# Recorded information:

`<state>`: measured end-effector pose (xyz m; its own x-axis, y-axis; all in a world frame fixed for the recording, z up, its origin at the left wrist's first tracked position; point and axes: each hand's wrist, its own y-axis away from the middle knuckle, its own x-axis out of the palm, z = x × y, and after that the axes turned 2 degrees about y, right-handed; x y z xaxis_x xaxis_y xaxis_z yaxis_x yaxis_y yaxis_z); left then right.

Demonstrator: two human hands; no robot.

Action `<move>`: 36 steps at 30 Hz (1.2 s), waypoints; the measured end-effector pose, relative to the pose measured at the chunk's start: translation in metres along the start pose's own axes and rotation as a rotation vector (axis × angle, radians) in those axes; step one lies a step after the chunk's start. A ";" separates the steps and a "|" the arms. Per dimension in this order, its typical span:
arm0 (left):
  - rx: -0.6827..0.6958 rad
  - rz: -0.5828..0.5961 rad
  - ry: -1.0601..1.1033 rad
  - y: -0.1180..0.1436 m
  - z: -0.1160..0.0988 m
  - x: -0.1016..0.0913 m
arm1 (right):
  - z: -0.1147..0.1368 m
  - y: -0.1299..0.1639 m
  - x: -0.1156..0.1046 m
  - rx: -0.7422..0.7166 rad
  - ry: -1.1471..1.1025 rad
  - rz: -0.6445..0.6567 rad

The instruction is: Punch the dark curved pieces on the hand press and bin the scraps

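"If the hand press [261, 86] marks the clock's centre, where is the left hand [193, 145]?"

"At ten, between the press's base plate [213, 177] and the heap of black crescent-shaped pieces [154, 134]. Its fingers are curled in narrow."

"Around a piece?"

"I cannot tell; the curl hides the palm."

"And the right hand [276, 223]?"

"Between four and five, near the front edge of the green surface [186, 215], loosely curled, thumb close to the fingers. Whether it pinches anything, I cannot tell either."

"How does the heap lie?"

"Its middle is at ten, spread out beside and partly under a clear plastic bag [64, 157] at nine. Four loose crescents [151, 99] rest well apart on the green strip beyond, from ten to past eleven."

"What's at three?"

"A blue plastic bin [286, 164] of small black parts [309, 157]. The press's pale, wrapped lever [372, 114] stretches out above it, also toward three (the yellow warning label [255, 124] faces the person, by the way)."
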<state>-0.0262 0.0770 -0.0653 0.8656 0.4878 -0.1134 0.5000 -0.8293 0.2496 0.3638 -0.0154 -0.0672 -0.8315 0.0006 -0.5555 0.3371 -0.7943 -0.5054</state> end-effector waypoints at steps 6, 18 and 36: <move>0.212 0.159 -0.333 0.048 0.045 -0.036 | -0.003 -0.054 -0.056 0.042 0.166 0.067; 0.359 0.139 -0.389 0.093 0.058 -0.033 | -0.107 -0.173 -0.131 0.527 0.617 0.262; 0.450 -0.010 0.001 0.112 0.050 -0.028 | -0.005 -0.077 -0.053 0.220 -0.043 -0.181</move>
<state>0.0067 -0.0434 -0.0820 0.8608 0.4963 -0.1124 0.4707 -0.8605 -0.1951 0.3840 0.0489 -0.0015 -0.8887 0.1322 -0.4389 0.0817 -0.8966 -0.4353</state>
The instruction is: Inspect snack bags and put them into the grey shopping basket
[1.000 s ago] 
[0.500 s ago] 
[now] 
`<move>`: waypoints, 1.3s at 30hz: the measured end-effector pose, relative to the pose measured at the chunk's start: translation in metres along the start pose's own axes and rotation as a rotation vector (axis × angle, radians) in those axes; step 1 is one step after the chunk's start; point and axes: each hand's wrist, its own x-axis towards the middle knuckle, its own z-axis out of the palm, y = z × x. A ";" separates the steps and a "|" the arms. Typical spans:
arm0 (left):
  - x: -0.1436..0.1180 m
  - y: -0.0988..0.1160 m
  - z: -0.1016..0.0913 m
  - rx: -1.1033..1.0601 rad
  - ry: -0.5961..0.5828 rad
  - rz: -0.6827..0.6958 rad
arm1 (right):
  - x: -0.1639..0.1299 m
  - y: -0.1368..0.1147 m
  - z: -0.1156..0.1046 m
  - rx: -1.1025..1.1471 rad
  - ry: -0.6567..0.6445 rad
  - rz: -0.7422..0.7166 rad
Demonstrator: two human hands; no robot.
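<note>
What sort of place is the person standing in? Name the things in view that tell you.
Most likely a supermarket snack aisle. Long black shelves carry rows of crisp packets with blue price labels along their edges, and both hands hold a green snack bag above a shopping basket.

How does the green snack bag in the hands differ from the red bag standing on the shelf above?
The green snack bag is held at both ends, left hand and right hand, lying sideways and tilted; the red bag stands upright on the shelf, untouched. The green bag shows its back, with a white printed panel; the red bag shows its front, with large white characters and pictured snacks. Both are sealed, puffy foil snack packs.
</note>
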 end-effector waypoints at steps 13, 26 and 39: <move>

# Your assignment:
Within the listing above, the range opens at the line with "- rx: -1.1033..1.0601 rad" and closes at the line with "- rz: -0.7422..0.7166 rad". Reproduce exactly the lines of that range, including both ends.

# Solution to the problem:
  - rx: -1.1033..1.0601 rad
  - ry: -0.5961..0.5828 rad
  - rz: -0.6827..0.6958 rad
arm1 (right):
  - x: -0.1639..0.1299 m
  - y: -0.1368..0.1147 m
  - z: -0.1156..0.1046 m
  - rx: -1.1025..1.1471 rad
  - ry: -0.6567..0.6445 rad
  - rz: -0.7422..0.7166 rad

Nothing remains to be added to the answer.